23 mai 2013

Le procès

Hannah Arendt de Margarethe von Trotta.

Comment perdre ses amis et s'aliéner les gens. Au début des années 60, Hannah Arendt, philosophe respectée, Juive d'origine allemande, est envoyée par le New Yorker à Jérusalem pour y couvrir le procès du nazi Eichmann. Son point de vue, exposant le concept de "banalité du mal", défrise l'intelligentsia new-yorkaise et pas mal de Juifs du monde entier.

D'une facture absolument classique, pour ne pas dire académique, ce film n'est pas dénué de mérite pour autant. On y voit comment la bigoterie et l'intolérance vont se nicher derrière le paravent de la bien-pensance la mieux partagée. En célébrant une figure controversée, hier comme encore aujourd'hui, von Trotta montre surtout le courage intellectuel d'une femme décidée à penser en toute indépendance quoi qu'il lui en coûte.
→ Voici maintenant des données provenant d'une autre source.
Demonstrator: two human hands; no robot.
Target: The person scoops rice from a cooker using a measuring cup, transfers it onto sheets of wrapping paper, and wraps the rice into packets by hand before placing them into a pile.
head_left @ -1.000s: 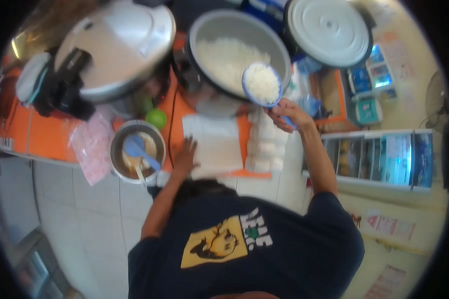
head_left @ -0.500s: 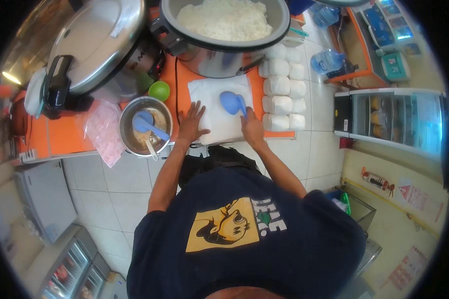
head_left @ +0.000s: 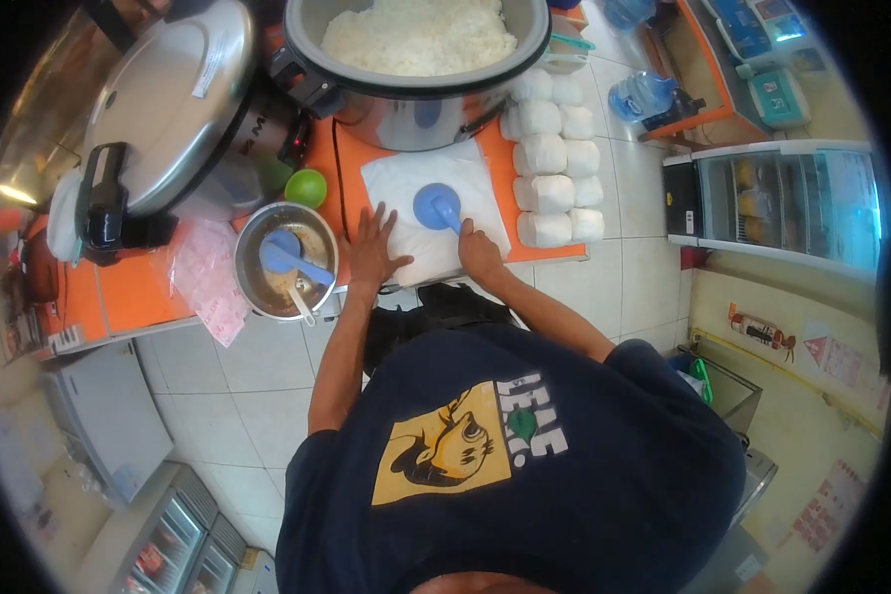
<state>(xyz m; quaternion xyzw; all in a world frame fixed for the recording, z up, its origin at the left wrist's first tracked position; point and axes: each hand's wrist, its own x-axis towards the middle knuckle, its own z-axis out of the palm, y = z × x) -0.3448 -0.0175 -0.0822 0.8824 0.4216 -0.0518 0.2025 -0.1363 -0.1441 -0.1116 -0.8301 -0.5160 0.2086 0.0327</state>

Parmi ses détracteurs, qui lui reprochèrent notamment de trahir son sang par une posture supposée de juive antisioniste et antisémite, bien peu avaient lu le livre incriminé, et encore moins les milliers de pages de procès-verbal du procès Eichmann, qu'Arendt avait été l'une des seules à s'enfiler en intégralité. Le film montre ce qui ressemble à l'équivalent moderne d'un procès en sorcellerie, où, sans le dire, on reproche aussi à Arendt sa fidélité à Heidegger, le philosophe qui s'était compromis avec le nazisme, dont elle était l'ancienne disciple et amante, et qu'elle n'avait jamais renié.

Au milieu de ce biopic émouvant, on retiendra cette scène d'une simplicité éloquente : Arendt est chez elle, téléphone coupé, à l'abri du tumulte, couchée de tout son long sur son sofa, les yeux mi-clos, laissant la cendre grignoter la cigarette qu'elle tient au bout de ses doigts, elle réfléchit. Voilà la pensée en action.